That opening summons all the joy and terror of adolescence, when far too many of us achingly, desperately wanted to belong and sought a magical solution that would have made us smarter, better, bolder, cool. Before her surgery, Daisy’s schoolmates mocked her looks. Her half-Pakistani friend Junaid Jarvis suffers racist jokes. As for Daisy’s boyfriend Gregor Buchan, he is as Scottish as they come, but he’s also obsessed with competing in video game tournaments – still a peculiar hobby in the early 1990s when the novel takes place.
Hopeful yet scared, the trio is looking for a way forward after completing high school. At the same time, their relationship grows increasingly messy as they (un)intentionally hurt each other in that annoyingly earnest way teenagers excel in. To them, life feels like a movie, with them as its leading protagonists. Every decision is crucial; every mistake a disaster. There is drama galore in KISSING DAISY PARKER, but what turns out to matter the most are solitary moments of pitch dark desperation as well as small acts of kindness, honesty, and compassion.

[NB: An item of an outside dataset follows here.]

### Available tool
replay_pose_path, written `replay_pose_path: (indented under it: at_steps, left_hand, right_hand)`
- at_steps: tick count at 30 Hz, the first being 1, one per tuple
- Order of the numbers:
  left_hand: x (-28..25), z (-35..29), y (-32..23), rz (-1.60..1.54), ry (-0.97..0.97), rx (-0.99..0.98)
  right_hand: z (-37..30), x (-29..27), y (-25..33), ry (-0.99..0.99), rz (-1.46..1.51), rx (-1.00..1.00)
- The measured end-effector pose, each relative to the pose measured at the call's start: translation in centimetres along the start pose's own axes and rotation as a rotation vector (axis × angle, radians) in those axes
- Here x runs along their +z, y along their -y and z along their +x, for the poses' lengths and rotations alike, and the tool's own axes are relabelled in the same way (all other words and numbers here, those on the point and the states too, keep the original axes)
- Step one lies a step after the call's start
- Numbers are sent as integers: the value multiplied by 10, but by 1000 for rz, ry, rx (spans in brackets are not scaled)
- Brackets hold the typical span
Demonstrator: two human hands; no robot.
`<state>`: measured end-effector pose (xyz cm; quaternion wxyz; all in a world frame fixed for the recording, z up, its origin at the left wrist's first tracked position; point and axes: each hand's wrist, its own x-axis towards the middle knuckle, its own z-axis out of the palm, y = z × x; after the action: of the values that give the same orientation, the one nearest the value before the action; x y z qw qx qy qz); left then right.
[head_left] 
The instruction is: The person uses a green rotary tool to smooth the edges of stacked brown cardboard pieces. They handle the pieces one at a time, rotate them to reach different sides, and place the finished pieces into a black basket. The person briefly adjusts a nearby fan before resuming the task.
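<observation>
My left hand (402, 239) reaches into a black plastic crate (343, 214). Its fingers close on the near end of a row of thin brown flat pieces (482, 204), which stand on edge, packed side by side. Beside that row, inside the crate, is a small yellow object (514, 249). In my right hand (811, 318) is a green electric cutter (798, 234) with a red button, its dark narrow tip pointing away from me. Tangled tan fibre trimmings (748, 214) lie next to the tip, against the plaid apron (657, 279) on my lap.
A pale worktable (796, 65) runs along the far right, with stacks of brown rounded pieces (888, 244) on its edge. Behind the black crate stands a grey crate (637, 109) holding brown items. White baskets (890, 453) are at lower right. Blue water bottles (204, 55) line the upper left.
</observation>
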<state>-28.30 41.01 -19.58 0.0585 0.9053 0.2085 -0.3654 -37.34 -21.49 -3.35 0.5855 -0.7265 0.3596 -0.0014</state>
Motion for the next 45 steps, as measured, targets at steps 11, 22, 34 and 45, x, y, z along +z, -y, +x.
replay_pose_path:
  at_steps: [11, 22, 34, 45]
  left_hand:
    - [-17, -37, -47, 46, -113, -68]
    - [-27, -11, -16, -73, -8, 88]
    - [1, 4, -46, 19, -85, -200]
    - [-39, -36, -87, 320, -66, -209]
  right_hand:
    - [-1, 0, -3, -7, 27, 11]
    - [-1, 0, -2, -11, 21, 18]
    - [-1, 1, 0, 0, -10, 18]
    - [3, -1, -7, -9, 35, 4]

Being a teenager is hard. It is even harder while growing up in a working-class town in the middle of nowhere. For many, adolescence is a time of stumbling around, testing one’s potential, searching for meaning and future. It is a frightening time. And yet, it is also the time of seemingly endless potential to explore, change, and grow.
In KISSING DAISY PARKER, Milton doesn’t shy away from dark subject matters lurking in the corners of adolescent life. However, he skillfully uses his wit to help us carry through. And if his writing style causes Daisy, Junaid, and Greg to all sound like wry adults instead of clumsy teenagers, I can’t hold that against him. His novel is far too enjoyable for that.
Michael Milton’s KISSING DAISY PARKER is smart, sad, and silly. This charming, poignant coming-of-age story depicts awkward shames and triumphant joys of adolescence in all of their hormone-fueled glory.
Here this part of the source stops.